'''
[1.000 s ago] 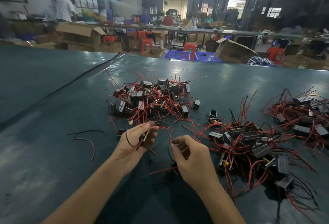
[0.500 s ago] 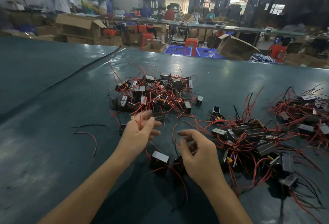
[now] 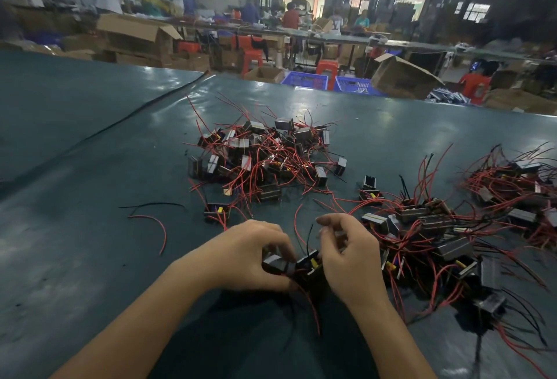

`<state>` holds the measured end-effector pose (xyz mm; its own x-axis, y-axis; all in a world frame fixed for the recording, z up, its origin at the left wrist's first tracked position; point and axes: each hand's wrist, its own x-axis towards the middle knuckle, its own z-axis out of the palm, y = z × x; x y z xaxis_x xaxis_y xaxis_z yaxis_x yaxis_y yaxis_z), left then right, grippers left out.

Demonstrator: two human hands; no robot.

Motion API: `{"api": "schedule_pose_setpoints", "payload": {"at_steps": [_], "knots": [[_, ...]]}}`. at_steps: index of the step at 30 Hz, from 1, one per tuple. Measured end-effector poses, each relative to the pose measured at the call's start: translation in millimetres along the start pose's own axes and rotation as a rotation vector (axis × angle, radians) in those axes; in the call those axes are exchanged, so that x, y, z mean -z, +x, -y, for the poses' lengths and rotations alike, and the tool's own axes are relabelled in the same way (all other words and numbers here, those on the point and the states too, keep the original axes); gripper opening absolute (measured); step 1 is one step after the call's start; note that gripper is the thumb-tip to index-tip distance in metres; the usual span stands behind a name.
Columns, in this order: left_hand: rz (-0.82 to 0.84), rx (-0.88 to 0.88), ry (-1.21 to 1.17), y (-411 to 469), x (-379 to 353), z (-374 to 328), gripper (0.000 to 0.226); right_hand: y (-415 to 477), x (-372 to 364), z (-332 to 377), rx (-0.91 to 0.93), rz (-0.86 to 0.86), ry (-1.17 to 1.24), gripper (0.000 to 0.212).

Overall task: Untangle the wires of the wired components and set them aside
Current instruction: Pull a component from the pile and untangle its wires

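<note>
Small black wired components with red and black leads lie in heaps on the dark green table (image 3: pixel 75 258). One heap (image 3: pixel 265 155) is at the centre back, a tangled heap (image 3: pixel 428 243) spreads to the right. Two components (image 3: pixel 301 265) sit close together at the front centre. My left hand (image 3: pixel 250 255) grips the left one of the pair with curled fingers. My right hand (image 3: pixel 349 255) is just right of them, fingers curled, pinching a thin wire above the right component. Red leads trail toward me beneath both hands.
A loose red wire (image 3: pixel 156 228) and a loose black wire (image 3: pixel 150 205) lie on the table to the left. A lone component (image 3: pixel 217 213) sits ahead of my left hand. Another heap (image 3: pixel 518 185) is far right. Cardboard boxes, blue crates and people are beyond the table.
My left hand has come down from chest height onto the pair of components in front of me. My right hand moved closer to it. The view has tilted down slightly.
</note>
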<state>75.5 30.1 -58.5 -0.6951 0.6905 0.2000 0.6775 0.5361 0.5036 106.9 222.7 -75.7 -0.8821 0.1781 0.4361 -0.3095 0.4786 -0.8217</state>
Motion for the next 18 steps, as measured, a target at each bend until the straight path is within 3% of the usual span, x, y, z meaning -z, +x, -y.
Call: {"api": "schedule_pose_setpoints", "payload": {"at_steps": [5,10,15,18], "knots": [[-0.075,0.005,-0.077,-2,11,2,0.016,2,2,-4,-0.058,-0.033,0.012,0.021],[-0.175,0.333,-0.462,-2,28,7,0.020,5,6,-6,-0.103,-0.060,0.086,0.020],[-0.166,0.670,-0.790,2,25,5,0.026,3,2,-3,-0.043,-0.033,0.090,0.025],[-0.323,0.789,-0.994,4,28,6,0.020,4,4,0,0.009,-0.121,0.155,0.028]]}}
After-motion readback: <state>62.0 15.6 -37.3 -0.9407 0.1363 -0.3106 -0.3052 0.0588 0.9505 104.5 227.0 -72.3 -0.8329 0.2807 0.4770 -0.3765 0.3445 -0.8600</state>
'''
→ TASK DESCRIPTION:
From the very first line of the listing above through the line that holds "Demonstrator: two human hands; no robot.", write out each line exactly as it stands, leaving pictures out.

→ RESPONSE TO THE EXERCISE:
[1.000 s ago] 
[0.500 s ago] 
[now] 

`<state>` holds the measured end-effector pose (xyz mm; its own x-axis, y-axis; all in a world frame fixed for the recording, z up, its origin at the left wrist's first tracked position; point and axes: each hand's wrist, its own x-axis towards the middle knuckle, its own z-axis out of the palm, y = z × x; x y z xaxis_x xaxis_y xaxis_z yaxis_x yaxis_y yaxis_z), left then right, grippers left out.

Demonstrator: two human hands; no robot.

As written, the answer is complete.